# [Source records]
....................
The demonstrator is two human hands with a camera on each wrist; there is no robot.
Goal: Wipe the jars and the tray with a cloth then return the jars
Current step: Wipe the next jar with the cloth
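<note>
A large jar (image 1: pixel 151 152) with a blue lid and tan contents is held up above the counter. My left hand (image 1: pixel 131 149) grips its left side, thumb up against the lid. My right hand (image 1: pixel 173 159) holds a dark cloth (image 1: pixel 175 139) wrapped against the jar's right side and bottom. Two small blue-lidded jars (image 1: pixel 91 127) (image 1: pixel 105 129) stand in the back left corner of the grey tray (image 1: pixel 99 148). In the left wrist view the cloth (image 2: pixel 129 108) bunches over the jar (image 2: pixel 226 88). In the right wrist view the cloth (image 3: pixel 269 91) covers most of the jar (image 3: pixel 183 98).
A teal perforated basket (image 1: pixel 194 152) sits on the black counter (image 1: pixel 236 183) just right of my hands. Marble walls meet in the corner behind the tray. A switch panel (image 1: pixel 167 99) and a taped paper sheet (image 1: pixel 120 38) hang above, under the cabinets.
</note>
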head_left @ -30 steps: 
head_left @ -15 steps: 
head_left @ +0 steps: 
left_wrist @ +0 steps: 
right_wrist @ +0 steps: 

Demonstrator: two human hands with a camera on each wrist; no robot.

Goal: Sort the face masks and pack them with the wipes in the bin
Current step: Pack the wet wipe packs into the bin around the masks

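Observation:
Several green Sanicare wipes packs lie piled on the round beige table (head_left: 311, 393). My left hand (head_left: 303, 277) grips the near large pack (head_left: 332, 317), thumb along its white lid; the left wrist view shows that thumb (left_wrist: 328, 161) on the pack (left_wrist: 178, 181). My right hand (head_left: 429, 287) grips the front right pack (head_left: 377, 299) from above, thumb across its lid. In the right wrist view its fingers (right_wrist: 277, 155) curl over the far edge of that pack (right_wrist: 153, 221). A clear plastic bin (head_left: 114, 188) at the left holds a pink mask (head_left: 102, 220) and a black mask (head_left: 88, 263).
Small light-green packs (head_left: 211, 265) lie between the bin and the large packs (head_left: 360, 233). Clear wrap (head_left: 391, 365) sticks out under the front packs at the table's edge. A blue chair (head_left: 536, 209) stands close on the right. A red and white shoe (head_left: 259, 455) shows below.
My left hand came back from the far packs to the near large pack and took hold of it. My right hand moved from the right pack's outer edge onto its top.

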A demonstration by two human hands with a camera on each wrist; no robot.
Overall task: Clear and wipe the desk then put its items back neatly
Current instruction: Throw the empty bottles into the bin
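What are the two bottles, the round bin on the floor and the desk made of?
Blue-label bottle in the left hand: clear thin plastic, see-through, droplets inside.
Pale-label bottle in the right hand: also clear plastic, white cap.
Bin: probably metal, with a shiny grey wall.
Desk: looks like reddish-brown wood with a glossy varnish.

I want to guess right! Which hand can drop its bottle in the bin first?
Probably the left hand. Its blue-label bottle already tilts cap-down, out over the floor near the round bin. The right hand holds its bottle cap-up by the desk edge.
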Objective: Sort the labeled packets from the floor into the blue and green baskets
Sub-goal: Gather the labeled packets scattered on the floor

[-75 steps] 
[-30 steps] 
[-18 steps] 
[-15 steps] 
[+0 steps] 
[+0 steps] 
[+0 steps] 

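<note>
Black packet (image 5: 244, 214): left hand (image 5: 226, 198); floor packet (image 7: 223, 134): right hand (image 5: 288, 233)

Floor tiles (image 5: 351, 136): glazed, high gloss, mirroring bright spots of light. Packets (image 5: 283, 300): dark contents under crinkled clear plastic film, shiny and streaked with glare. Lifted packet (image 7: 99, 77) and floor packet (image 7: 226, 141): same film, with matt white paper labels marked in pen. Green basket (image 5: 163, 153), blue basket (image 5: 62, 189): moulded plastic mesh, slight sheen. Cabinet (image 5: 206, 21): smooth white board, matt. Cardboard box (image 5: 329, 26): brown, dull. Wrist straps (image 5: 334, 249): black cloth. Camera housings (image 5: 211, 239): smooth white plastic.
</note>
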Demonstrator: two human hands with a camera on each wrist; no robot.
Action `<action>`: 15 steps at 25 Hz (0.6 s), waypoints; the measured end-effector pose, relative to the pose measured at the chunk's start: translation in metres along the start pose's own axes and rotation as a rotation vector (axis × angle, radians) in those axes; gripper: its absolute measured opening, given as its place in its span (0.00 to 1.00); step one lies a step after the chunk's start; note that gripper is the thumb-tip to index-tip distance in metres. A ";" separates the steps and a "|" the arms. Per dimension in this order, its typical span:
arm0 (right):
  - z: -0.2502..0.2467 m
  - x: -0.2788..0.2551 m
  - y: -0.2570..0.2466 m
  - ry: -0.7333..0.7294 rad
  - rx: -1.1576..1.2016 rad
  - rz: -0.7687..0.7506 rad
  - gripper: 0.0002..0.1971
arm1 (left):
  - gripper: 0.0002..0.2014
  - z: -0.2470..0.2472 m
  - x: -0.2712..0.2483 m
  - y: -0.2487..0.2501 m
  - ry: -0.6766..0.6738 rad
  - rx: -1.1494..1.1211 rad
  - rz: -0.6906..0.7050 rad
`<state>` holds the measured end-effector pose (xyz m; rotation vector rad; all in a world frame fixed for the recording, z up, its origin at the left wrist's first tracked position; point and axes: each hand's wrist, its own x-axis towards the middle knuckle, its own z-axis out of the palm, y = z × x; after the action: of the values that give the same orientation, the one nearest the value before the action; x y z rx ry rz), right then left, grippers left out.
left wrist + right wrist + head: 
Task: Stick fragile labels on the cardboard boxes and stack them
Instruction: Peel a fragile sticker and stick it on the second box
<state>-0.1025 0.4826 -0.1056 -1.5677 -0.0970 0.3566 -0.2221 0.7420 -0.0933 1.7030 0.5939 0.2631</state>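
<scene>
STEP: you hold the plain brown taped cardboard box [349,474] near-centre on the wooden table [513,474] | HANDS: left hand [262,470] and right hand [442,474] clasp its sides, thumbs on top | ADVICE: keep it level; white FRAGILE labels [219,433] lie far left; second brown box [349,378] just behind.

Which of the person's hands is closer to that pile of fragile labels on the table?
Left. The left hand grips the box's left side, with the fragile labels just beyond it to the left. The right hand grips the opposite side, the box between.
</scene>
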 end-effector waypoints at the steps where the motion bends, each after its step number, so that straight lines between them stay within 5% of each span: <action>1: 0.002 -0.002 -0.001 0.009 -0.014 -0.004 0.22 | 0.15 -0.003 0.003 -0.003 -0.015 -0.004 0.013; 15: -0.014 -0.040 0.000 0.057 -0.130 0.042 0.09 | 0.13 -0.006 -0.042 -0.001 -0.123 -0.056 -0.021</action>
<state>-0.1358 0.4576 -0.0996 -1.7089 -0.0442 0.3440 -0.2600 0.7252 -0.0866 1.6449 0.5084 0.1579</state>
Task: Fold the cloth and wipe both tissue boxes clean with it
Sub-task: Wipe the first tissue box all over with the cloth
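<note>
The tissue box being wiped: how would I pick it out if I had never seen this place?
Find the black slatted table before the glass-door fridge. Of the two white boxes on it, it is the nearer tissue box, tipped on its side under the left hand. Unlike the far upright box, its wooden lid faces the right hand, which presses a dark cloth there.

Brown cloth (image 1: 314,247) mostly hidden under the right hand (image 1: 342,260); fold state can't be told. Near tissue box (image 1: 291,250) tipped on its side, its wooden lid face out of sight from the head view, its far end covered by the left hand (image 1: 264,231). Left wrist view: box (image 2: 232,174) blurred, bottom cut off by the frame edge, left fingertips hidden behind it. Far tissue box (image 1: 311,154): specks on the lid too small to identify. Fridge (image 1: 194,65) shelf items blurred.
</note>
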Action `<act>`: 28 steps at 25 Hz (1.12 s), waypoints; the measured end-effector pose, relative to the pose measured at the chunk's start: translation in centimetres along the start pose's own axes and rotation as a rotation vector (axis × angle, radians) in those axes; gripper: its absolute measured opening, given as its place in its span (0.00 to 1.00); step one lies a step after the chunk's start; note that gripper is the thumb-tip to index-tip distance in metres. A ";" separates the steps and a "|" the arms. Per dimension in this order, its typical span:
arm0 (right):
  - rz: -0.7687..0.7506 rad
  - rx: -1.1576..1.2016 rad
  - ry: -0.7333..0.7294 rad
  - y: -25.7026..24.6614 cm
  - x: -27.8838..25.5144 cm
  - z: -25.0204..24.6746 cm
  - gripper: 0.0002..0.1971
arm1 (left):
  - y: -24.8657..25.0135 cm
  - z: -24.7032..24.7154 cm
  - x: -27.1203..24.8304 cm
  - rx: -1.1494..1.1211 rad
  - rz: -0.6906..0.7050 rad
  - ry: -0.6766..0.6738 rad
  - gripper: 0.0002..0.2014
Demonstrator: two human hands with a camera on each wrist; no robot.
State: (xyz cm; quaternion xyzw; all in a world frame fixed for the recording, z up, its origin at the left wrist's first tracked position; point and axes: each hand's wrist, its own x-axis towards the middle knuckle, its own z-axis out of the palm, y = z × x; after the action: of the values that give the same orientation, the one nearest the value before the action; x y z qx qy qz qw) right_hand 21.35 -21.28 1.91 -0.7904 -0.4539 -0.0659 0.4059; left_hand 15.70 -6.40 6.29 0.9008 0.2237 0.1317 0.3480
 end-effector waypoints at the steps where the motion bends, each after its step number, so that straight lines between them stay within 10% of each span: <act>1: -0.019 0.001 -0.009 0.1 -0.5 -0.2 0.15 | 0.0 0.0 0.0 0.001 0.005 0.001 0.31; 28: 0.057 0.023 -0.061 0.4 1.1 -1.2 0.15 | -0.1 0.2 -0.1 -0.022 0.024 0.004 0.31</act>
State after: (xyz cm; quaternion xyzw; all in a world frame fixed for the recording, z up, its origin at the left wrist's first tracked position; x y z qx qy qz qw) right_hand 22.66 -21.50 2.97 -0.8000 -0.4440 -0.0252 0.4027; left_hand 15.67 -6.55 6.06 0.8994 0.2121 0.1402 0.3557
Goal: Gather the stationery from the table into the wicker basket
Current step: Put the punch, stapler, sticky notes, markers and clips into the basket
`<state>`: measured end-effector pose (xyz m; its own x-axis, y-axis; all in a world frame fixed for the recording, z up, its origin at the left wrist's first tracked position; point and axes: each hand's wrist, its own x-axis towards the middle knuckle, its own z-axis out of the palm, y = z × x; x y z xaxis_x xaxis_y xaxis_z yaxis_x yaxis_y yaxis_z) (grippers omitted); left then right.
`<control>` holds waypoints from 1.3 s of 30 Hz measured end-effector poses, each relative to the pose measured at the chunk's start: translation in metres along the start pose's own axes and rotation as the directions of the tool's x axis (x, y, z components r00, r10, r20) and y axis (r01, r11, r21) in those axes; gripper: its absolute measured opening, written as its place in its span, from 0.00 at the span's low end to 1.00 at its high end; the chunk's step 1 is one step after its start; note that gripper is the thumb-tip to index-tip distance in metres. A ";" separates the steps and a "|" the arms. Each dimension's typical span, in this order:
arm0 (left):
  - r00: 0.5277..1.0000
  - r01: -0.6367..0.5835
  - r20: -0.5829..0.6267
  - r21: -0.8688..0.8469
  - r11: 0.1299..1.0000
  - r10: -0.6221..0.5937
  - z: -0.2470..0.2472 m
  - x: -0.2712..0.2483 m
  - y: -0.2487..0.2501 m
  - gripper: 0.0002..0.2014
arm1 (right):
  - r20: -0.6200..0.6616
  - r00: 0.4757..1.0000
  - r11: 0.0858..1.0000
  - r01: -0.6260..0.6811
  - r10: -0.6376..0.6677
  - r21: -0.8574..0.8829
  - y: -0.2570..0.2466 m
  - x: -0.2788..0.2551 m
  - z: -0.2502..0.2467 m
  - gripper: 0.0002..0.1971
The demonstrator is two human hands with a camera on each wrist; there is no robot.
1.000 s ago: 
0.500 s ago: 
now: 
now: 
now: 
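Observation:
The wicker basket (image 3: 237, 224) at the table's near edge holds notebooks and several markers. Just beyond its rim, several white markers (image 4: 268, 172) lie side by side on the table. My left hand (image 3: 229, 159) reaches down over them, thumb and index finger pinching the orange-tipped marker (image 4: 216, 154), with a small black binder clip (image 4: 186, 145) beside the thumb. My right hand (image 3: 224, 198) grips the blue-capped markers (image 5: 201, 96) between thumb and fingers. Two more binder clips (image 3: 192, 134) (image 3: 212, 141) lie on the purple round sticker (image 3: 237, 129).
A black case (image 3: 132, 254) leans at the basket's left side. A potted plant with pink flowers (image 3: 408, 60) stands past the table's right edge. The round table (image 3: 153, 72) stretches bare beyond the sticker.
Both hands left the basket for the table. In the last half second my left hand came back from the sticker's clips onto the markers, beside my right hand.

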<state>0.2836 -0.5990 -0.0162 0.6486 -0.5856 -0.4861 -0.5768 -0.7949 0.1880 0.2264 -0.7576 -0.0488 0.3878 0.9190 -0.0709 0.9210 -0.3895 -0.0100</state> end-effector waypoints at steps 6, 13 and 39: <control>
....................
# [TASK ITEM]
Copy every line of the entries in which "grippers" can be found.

# [RESULT FOR THIS TASK]
`<state>` holds the measured end-effector pose (xyz m; rotation vector rad; all in a world frame fixed for the recording, z up, its origin at the left wrist's first tracked position; point and axes: each hand's wrist, its own x-axis towards the middle knuckle, its own z-axis out of the palm, y = z × x; after the action: of the values that give the same orientation, the one nearest the value before the action; x y z rx ry rz), right then left, grippers left out.
`<state>`: measured end-effector pose (xyz m; its own x-axis, y-axis; all in a world frame fixed for the recording, z up, its origin at the left wrist's first tracked position; point and axes: each hand's wrist, its own x-axis towards the middle knuckle, its own z-axis out of the palm, y = z × x; x y z xaxis_x xaxis_y xaxis_z yaxis_x yaxis_y yaxis_z) (grippers omitted); left then right.

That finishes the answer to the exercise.